Task description: Each line of the records that holds "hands" should be shown in full.
[[ Task input open ]]
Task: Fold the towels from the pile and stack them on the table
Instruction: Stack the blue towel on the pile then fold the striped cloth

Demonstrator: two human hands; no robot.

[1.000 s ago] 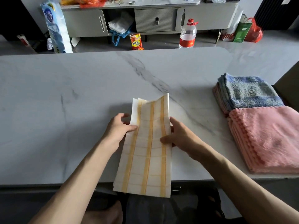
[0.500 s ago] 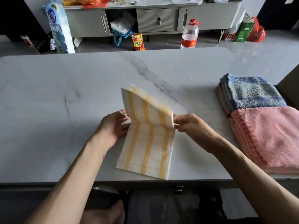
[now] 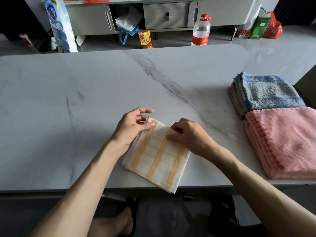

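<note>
Towel (image 3: 159, 159), folded, lies on table (image 3: 85, 100), far corners pinched by left hand (image 3: 131, 129) and right hand (image 3: 189, 135).

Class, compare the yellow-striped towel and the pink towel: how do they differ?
The yellow-striped towel is thin and striped; the pink towel is plain and fluffy. The left hand and right hand pinch the yellow-striped towel, lying alone; the pink towel tops a stack, untouched. Both are folded.

Thin woven checked towel (image 3: 159, 156), smooth glossy marble table (image 3: 85, 100), fluffy pink towels (image 3: 287, 142)
</note>
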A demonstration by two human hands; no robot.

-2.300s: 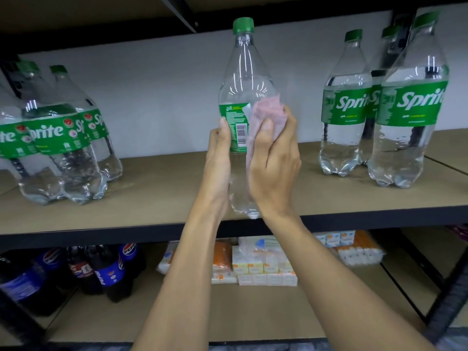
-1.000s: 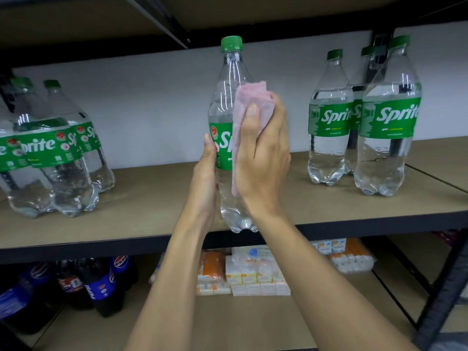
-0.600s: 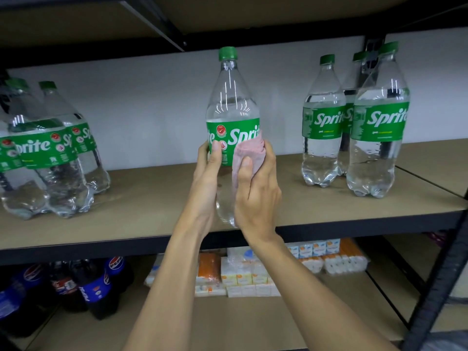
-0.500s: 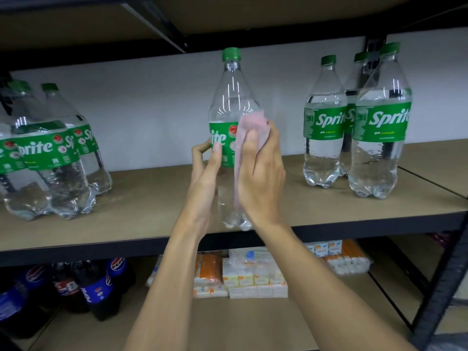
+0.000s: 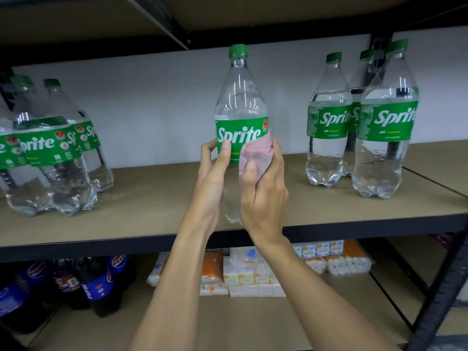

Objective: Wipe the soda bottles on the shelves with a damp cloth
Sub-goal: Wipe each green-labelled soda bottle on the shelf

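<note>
The left hand (image 5: 214, 173) grips the upright Sprite bottle (image 5: 240, 107) above the shelf (image 5: 152, 206), while the right hand (image 5: 263, 196) presses a pink cloth (image 5: 255, 155) around its label

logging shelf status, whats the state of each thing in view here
held Sprite bottle: upright, capped, gripped by left hand
pink cloth: bunched, pressed on that bottle by right hand
right Sprite bottles: standing, capped, on shelf
left Sprite bottles: standing, capped
Pepsi bottles: standing, below
</note>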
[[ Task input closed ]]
Response to this exercise:
Demonstrator: two human hands; no robot.
A demonstration by two human hands; no robot.

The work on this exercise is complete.